# [Task item]
All lines from the top of the records below through the line holding "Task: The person", and only those, should be printed exactly, minus the pictures.

START Data provided

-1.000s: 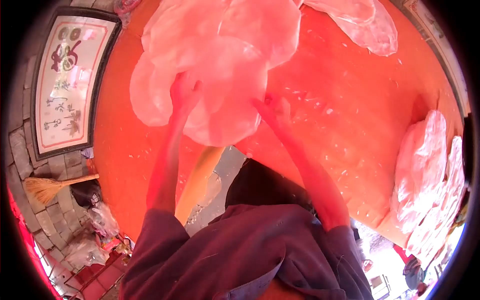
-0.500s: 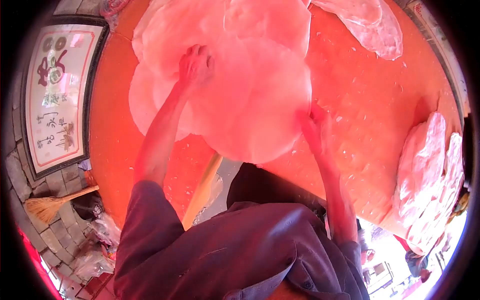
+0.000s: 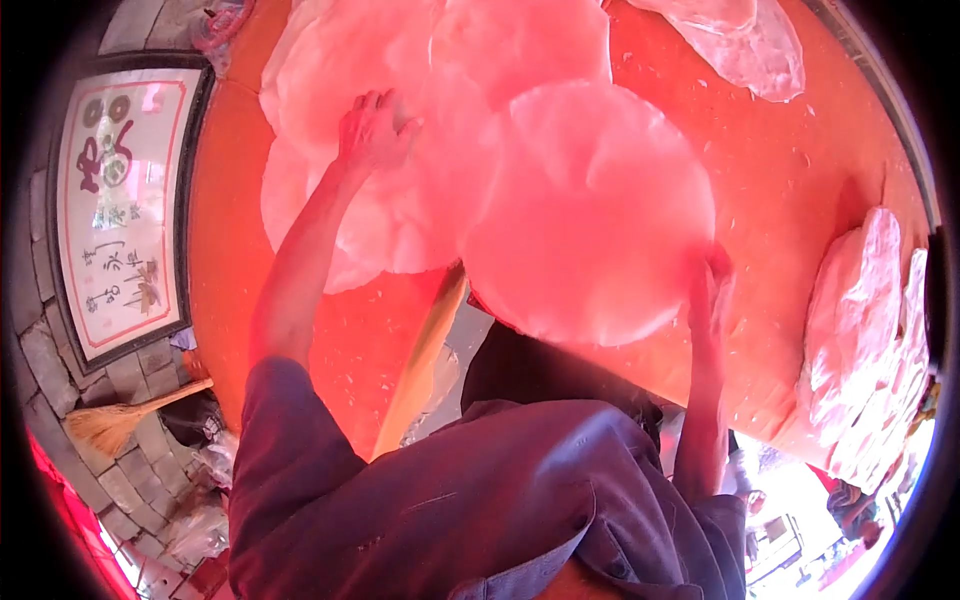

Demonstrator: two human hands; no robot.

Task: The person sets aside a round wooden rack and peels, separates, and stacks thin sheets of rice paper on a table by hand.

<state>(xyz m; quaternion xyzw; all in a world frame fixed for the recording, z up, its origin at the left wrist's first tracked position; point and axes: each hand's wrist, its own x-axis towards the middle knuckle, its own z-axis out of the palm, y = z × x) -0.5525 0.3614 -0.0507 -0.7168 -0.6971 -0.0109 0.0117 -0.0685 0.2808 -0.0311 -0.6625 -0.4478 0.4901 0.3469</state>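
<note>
- Flecked orange table (image 3: 770,270); pale sheet pile (image 3: 440,130) at its far middle.
- Left of table: brick floor (image 3: 125,375), framed calligraphy panel (image 3: 128,215), straw broom (image 3: 103,430), plastic bag (image 3: 200,535), contents unclear.
- Round sheet (image 3: 595,235) over table's near edge.
- Left hand (image 3: 375,135) loosely open on pile; right hand (image 3: 712,280) pinches round sheet's rim.

The framed board (image 3: 130,215) to the left of the desk (image 3: 765,320) bore writing. On its white panel, within a thin red border, a large, dark reddish-brown sign (image 3: 105,158) stood below two round, coin-like marks (image 3: 119,108). Smaller Chinese-style characters (image 3: 113,262) stood under it; one looked like 永, while the others were too small and blurred to read surely.
</note>
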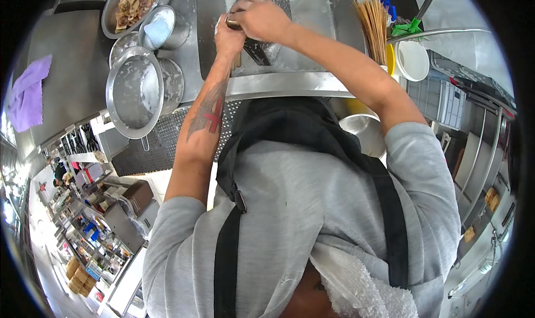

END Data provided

# [Expected output]
-1.000s: 
-0.500s: 
+0.000s: 

Demonstrator: two human hands; no robot.

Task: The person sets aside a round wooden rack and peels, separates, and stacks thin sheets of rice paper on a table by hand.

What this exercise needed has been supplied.